[Start of Attachment]
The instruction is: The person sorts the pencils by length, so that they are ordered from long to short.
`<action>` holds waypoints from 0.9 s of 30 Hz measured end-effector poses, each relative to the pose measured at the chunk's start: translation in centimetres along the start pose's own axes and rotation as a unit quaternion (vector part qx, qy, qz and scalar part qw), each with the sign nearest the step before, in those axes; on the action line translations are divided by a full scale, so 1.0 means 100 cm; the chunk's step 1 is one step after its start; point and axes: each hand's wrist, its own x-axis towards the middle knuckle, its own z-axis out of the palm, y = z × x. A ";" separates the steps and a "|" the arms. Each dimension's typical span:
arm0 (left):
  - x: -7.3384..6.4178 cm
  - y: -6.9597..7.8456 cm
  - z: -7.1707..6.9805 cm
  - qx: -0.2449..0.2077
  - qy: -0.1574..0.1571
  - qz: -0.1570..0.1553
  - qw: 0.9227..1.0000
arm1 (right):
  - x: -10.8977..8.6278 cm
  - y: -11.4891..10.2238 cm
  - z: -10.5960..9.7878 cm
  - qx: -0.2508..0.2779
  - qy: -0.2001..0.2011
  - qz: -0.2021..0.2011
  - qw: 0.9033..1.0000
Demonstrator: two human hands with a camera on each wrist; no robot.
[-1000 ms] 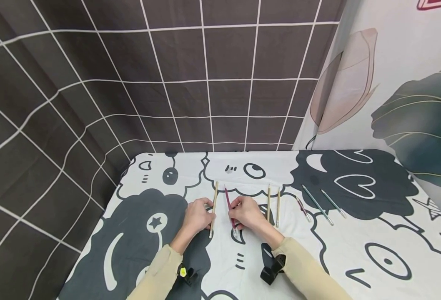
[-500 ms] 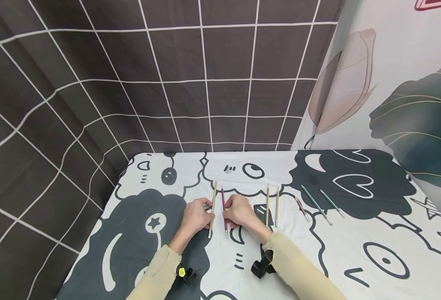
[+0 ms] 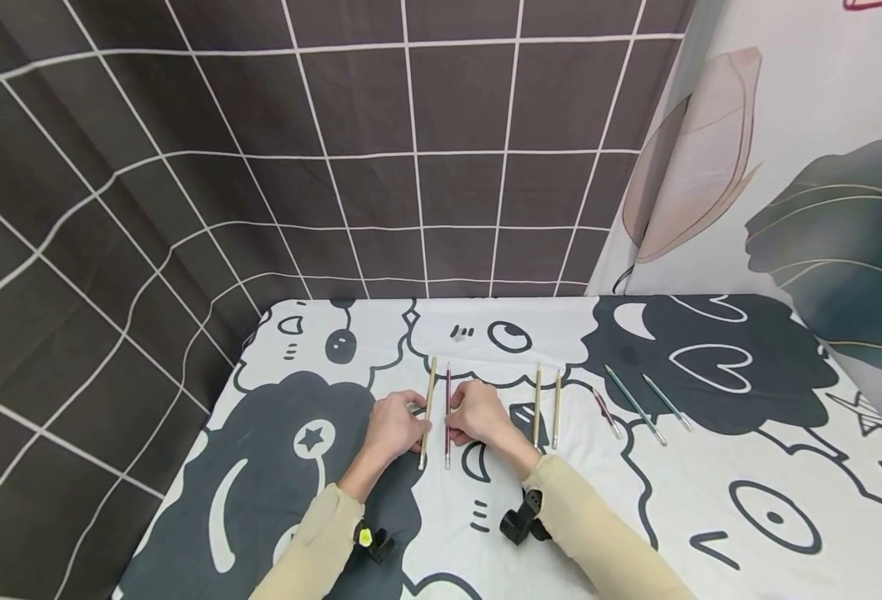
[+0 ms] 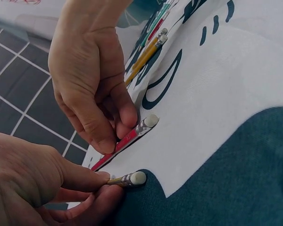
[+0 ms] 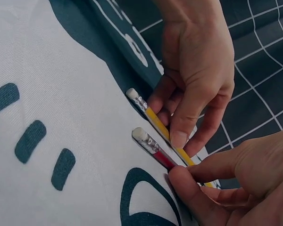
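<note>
My left hand (image 3: 396, 423) pinches a yellow pencil (image 5: 156, 123) between thumb and fingers, its white eraser end toward me. Close to its right, my right hand (image 3: 480, 413) pinches a red pencil (image 4: 127, 141), also with the eraser end nearest me. The two pencils lie almost parallel on the patterned cloth, a narrow gap between them. In the right wrist view the eraser (image 5: 140, 134) of the red pencil shows in front of the yellow one. Fingers cover the middle of both pencils.
Right of my right hand lie two more yellow pencils (image 3: 557, 410), then a short dark red pencil (image 3: 606, 414) and two green pencils (image 3: 635, 404). Black-and-white cloth (image 3: 711, 500) covers the surface. A dark grid curtain (image 3: 456, 192) hangs behind it.
My right hand has moved left with the red pencil, which has turned from slanted to nearly parallel with the yellow one. My left hand stays about where it was.
</note>
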 end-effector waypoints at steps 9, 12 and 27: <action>0.002 0.001 -0.001 -0.009 0.001 0.001 1.000 | 0.000 -0.001 -0.001 0.019 -0.016 -0.014 1.000; 0.002 0.001 0.000 -0.017 -0.004 0.000 1.000 | -0.001 -0.001 0.000 0.024 -0.022 -0.014 0.999; 0.001 -0.003 0.002 -0.029 -0.003 0.002 1.000 | -0.004 0.001 0.005 0.035 -0.027 -0.024 0.999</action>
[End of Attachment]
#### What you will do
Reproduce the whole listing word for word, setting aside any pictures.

#### Answer to the exercise
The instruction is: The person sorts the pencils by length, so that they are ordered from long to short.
`<action>` holds waypoints from 0.9 s of 30 Hz measured end-effector poses, each relative to the pose measured at the chunk's start: translation in centimetres along the start pose's own axes and rotation as a unit quaternion (vector part qx, qy, qz and scalar part qw), each with the sign nearest the step before, in those axes; on the action line translations are divided by a full scale, so 1.0 means 100 cm; the chunk's step 1 is one step after its start; point and axes: each hand's wrist, its own x-axis towards the middle knuckle, its own z-axis out of the palm, y = z × x. A ";" separates the steps and a "|" the arms. Each dimension's typical span:
arm0 (left):
  - x: -7.3384..6.4178 cm
  - y: -6.9597..7.8456 cm
  - z: -7.1707..6.9805 cm
  - qx: -0.2449..0.2077
  - qy: -0.1574..0.1571
  - qz: -0.1570..0.1553
  - qw: 0.9227..1.0000
arm1 (right):
  - x: -10.8977..8.6278 cm
  - y: -11.4891..10.2238 cm
  - z: -10.5960..9.7878 cm
  - qx: -0.2508..0.2779
  - qy: -0.2001..0.2011
  - qz: -0.2021..0.2011
  - qw: 0.9033..1.0000
Demonstrator: two human hands with a camera on each wrist; no robot.
[-1000 ms] 
[-500 ms] 
[+0 ms] 
[+0 ms] 
[+0 ms] 
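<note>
My left hand (image 3: 396, 423) pinches a yellow pencil (image 5: 156, 123) between thumb and fingers, its white eraser end toward me. Close to its right, my right hand (image 3: 480, 413) pinches a red pencil (image 4: 127, 141), also with the eraser end nearest me. The two pencils lie almost parallel on the patterned cloth, a narrow gap between them. In the right wrist view the eraser (image 5: 140, 134) of the red pencil shows in front of the yellow one. Fingers cover the middle of both pencils.
Right of my right hand lie two more yellow pencils (image 3: 557, 410), then a short dark red pencil (image 3: 606, 414) and two green pencils (image 3: 635, 404). Black-and-white cloth (image 3: 711, 500) covers the surface. A dark grid curtain (image 3: 456, 192) hangs behind it.
My right hand has moved left with the red pencil, which has turned from slanted to nearly parallel with the yellow one. My left hand stays about where it was.
</note>
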 end-effector waypoints at steps 9, 12 and 27: <action>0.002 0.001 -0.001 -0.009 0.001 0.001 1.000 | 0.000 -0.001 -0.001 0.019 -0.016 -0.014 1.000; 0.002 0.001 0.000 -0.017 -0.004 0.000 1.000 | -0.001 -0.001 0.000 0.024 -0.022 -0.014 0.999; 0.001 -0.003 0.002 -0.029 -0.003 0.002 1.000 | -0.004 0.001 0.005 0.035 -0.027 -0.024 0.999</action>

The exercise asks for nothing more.